I'd like the full listing transcribed exactly, with no images included.

+ + + + + + +

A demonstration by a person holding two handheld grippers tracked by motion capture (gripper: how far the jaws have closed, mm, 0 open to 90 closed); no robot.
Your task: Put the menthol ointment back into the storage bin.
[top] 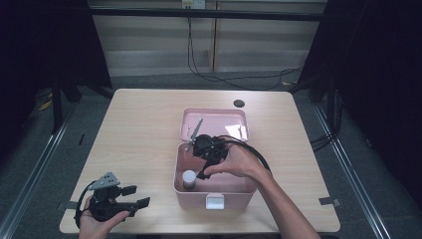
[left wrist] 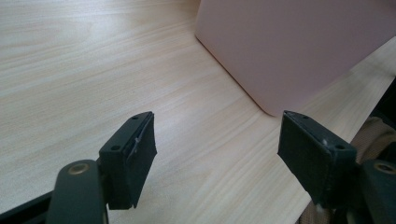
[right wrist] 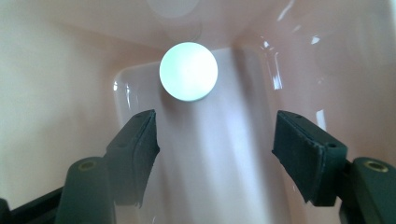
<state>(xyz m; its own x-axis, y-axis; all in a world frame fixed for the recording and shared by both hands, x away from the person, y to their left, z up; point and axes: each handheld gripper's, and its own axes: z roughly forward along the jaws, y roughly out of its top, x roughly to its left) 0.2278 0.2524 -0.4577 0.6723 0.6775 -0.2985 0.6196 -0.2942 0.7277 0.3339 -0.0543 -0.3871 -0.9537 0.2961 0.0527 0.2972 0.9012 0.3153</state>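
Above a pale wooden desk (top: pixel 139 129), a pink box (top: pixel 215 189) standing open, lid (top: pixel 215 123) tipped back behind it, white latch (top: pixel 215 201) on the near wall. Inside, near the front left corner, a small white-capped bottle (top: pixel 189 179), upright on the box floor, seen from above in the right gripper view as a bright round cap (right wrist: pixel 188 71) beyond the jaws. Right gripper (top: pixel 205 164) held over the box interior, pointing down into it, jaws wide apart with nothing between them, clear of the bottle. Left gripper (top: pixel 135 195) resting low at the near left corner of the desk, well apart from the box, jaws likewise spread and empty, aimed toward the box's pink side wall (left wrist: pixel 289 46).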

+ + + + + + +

• _Response for this exercise_
A demonstration by a person holding two handheld grippers tracked by motion capture (gripper: how far the jaws have closed, mm, 0 open to 90 closed); no robot.
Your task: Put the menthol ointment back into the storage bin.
[top] 
[left wrist] 
[right wrist] 
<state>(xyz m; its own x-axis, y-axis; all in a world frame fixed for the recording and shared by both hands, x away from the person, y to their left, z up; point and axes: each handheld gripper's, and its own axes: z roughly forward along the jaws, y roughly out of its top, x roughly to its left) 0.2278 0.2524 -0.4577 0.6723 0.6775 -0.2985 0.6196 -0.2942 0.7277 0.3339 -0.0543 -0.3871 -0.9537 0.2961 0.0527 0.2972 0.9012 0.3153</state>
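Above a pale wooden desk (top: pixel 139 129), a pink box (top: pixel 215 189) standing open, lid (top: pixel 215 123) tipped back behind it, white latch (top: pixel 215 201) on the near wall. Inside, near the front left corner, a small white-capped bottle (top: pixel 189 179), upright on the box floor, seen from above in the right gripper view as a bright round cap (right wrist: pixel 188 71) beyond the jaws. Right gripper (top: pixel 205 164) held over the box interior, pointing down into it, jaws wide apart with nothing between them, clear of the bottle. Left gripper (top: pixel 135 195) resting low at the near left corner of the desk, well apart from the box, jaws likewise spread and empty, aimed toward the box's pink side wall (left wrist: pixel 289 46).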

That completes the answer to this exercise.